No, and at this point I don't know if you're being willfully ignorant or plainly malicious. The Gerrit/Phabricator equivalent of squashing GitHub PRs would be to squash multiple inter-dependent reviewed changesets after they've all been reviewed. Suffice to say that this is not a thing that happens. There are two ways to attempt to use the Gerrit workflow on GitHub: 1. Use one PR per commit. This is pretty far from Gerrit, because there is a lot of overhead in creating and maintaining the PRs, and no way to indicate inter-dependent PRs in the system itself. Although possible in theory, it is too inconvenient to be practical (see earlier arguments in this thread). Gerrit has a lot of tooling and workflow conventions that are geared towards making this workflow practical, things which are completely absent in the GitHub world. 2. Use one PR per patch series, and review commit by commit. GitHub does allow reviewing a PR commit by commit, so even considering that it's more difficult to merge just some parts of a PR, and the results from the various merge strategies, I believe this to overall be the better solution. Without a doubt, if GitHub provided better tooling to submit a patch series in which each commit gets its own first-class review page, and allow easily updating each part of the patch series without causing severe maintenance overhead for the rest, it would be the way to go. As things are, consider, how would you submit a change set consisting of 5 commits, where each one depends on the previous one? You would need to either waste a lot of time updating dependent PRs as you update earlier commits, waste time waiting until each commit is reviewed before submitting the rest, or eschew git best practices and lump things into as few commits as you can get away with.
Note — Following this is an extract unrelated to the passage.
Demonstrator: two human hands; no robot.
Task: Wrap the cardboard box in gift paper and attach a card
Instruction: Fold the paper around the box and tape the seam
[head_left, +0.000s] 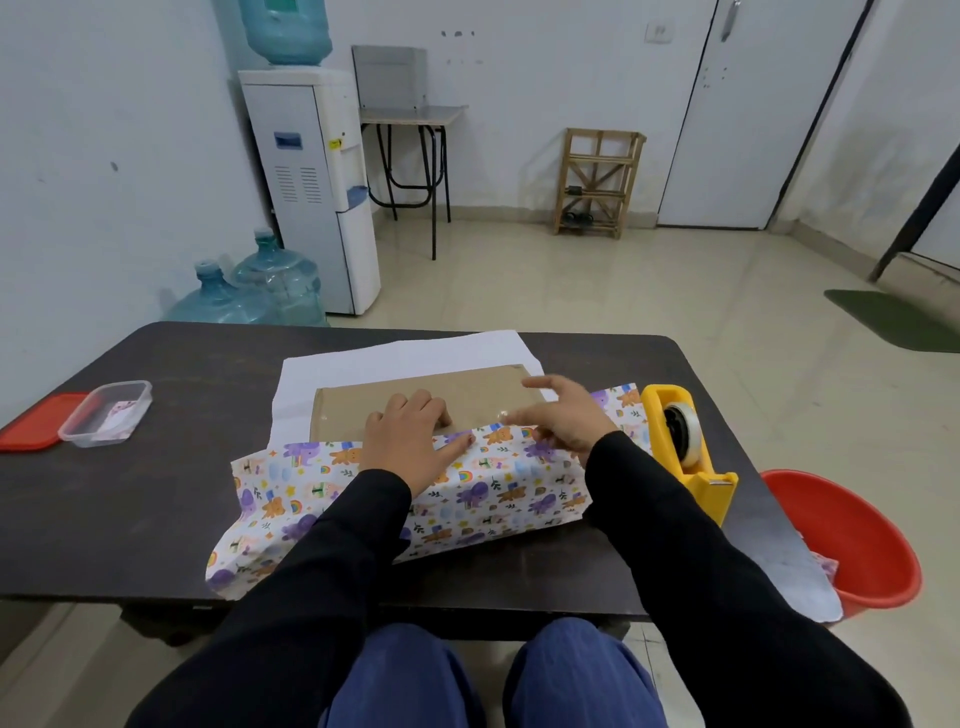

Whereas, when all the commits are on a single branch, updating changes in an early commit is as easy as an interactive rebase and force push.
Mar 22 2017
parent reply Andrei Alexandrescu <SeeWebsiteForEmail erdani.org> writes:
I'm a bit confused. This got settled a while ago, in part to avoid silly 
debates over the inconsequential. Our organization prefers squash before 
commit in the majority of cases. For a minority of pull requests (that 
touch many files, are semi-mechanical etc) multiple commits in one PR 
are fine within reason. These would be about one order of magnitude less 
frequent. -- Andrei
Mar 22 2017
parent reply Vladimir Panteleev <thecybershadow.lists gmail.com> writes:
On Wednesday, 22 March 2017 at 17:16:09 UTC, Andrei Alexandrescu 
wrote:
 I'm a bit confused. This got settled a while ago, in part to 
 avoid silly debates over the inconsequential. Our organization 
 prefers squash before commit in the majority of cases. For a 
 minority of pull requests (that touch many files, are 
 semi-mechanical etc) multiple commits in one PR are fine within 
 reason. These would be about one order of magnitude less 
 frequent. -- Andrei
Well, I don't think we shouldn't keep researching for ways to improve wolkflow. I certainly don't think it's inconsequential, and anyone who has time and thinks they can bring fresh arguments to the table is welcome to do so. There are some very solid arguments in favor of moving to an exclusively one-commit-per-PR model, with no exceptions (with more involved contributions occurring in feature branches), the main obstacle for which is that the tooling isn't there. I also think we can do better for the current model - the diff tab is often misused when reviewing per-commit is more appropriate.
Mar 22 2017
next sibling parent Jonathan M Davis via Digitalmars-d <digitalmars-d puremagic.com> writes:
On Thursday, March 23, 2017 02:57:04 Vladimir Panteleev via Digitalmars-d 
wrote:
 On Wednesday, 22 March 2017 at 17:16:09 UTC, Andrei Alexandrescu

 wrote:
 I'm a bit confused. This got settled a while ago, in part to
 avoid silly debates over the inconsequential. Our organization
 prefers squash before commit in the majority of cases. For a
 minority of pull requests (that touch many files, are
 semi-mechanical etc) multiple commits in one PR are fine within
 reason. These would be about one order of magnitude less
 frequent. -- Andrei
Well, I don't think we shouldn't keep researching for ways to improve wolkflow. I certainly don't think it's inconsequential, and anyone who has time and thinks they can bring fresh arguments to the table is welcome to do so. There are some very solid arguments in favor of moving to an exclusively one-commit-per-PR model, with no exceptions (with more involved contributions occurring in feature branches), the main obstacle for which is that the tooling isn't there. I also think we can do better for the current model - the diff tab is often misused when reviewing per-commit is more appropriate.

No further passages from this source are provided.